**REQUIRED WORK**. The data should be printed in full, character for character.

**DATA SECTION**.
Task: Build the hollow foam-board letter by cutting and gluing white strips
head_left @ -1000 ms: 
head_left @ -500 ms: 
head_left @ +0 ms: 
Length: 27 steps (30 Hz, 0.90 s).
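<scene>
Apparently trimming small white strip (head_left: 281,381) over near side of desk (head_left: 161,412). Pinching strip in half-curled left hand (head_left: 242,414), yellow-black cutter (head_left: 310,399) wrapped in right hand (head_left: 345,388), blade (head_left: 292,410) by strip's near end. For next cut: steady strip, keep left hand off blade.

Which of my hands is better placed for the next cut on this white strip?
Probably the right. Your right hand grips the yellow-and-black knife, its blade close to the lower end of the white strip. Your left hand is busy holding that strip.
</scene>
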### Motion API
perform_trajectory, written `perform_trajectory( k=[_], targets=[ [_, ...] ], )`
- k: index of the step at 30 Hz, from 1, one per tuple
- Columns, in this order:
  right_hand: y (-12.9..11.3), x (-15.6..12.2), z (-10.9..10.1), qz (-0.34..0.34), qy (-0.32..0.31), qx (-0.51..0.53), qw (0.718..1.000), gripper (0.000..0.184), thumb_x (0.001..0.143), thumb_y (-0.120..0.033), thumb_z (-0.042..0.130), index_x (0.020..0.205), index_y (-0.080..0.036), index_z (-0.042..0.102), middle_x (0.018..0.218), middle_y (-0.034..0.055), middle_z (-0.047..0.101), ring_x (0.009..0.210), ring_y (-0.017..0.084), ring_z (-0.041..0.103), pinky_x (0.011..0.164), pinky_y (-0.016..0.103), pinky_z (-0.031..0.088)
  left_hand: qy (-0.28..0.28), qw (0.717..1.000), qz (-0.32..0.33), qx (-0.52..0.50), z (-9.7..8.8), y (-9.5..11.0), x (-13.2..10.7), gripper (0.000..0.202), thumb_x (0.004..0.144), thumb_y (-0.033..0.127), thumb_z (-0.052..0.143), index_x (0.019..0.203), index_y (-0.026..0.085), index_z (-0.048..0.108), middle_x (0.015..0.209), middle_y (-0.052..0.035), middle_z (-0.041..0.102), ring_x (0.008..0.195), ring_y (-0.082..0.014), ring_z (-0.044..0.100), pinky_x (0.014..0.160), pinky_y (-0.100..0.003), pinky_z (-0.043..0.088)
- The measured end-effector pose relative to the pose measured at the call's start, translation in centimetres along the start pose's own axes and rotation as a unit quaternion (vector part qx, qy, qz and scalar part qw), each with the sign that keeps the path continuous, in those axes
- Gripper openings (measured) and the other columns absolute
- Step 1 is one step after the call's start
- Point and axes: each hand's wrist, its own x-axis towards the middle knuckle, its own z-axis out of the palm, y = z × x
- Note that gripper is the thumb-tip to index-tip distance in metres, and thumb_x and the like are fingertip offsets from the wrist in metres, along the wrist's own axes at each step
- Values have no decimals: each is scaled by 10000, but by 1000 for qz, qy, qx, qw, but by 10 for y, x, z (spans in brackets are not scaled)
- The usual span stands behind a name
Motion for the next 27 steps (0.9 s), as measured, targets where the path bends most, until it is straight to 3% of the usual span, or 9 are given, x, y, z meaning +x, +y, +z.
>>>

**TASK OUTPUT**.
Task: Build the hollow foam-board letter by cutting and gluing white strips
head_left @ -1000 ms: 
head_left @ -500 ms: 
head_left @ +0 ms: 
Length: 27 steps (30 Hz, 0.90 s).
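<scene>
Apparently trimming small white strip (head_left: 281,381) over near side of desk (head_left: 161,412). Pinching strip in half-curled left hand (head_left: 242,414), yellow-black cutter (head_left: 310,399) wrapped in right hand (head_left: 345,388), blade (head_left: 292,410) by strip's near end. For next cut: steady strip, keep left hand off blade.

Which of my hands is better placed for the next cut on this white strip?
Probably the right. Your right hand grips the yellow-and-black knife, its blade close to the lower end of the white strip. Your left hand is busy holding that strip.
</scene>
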### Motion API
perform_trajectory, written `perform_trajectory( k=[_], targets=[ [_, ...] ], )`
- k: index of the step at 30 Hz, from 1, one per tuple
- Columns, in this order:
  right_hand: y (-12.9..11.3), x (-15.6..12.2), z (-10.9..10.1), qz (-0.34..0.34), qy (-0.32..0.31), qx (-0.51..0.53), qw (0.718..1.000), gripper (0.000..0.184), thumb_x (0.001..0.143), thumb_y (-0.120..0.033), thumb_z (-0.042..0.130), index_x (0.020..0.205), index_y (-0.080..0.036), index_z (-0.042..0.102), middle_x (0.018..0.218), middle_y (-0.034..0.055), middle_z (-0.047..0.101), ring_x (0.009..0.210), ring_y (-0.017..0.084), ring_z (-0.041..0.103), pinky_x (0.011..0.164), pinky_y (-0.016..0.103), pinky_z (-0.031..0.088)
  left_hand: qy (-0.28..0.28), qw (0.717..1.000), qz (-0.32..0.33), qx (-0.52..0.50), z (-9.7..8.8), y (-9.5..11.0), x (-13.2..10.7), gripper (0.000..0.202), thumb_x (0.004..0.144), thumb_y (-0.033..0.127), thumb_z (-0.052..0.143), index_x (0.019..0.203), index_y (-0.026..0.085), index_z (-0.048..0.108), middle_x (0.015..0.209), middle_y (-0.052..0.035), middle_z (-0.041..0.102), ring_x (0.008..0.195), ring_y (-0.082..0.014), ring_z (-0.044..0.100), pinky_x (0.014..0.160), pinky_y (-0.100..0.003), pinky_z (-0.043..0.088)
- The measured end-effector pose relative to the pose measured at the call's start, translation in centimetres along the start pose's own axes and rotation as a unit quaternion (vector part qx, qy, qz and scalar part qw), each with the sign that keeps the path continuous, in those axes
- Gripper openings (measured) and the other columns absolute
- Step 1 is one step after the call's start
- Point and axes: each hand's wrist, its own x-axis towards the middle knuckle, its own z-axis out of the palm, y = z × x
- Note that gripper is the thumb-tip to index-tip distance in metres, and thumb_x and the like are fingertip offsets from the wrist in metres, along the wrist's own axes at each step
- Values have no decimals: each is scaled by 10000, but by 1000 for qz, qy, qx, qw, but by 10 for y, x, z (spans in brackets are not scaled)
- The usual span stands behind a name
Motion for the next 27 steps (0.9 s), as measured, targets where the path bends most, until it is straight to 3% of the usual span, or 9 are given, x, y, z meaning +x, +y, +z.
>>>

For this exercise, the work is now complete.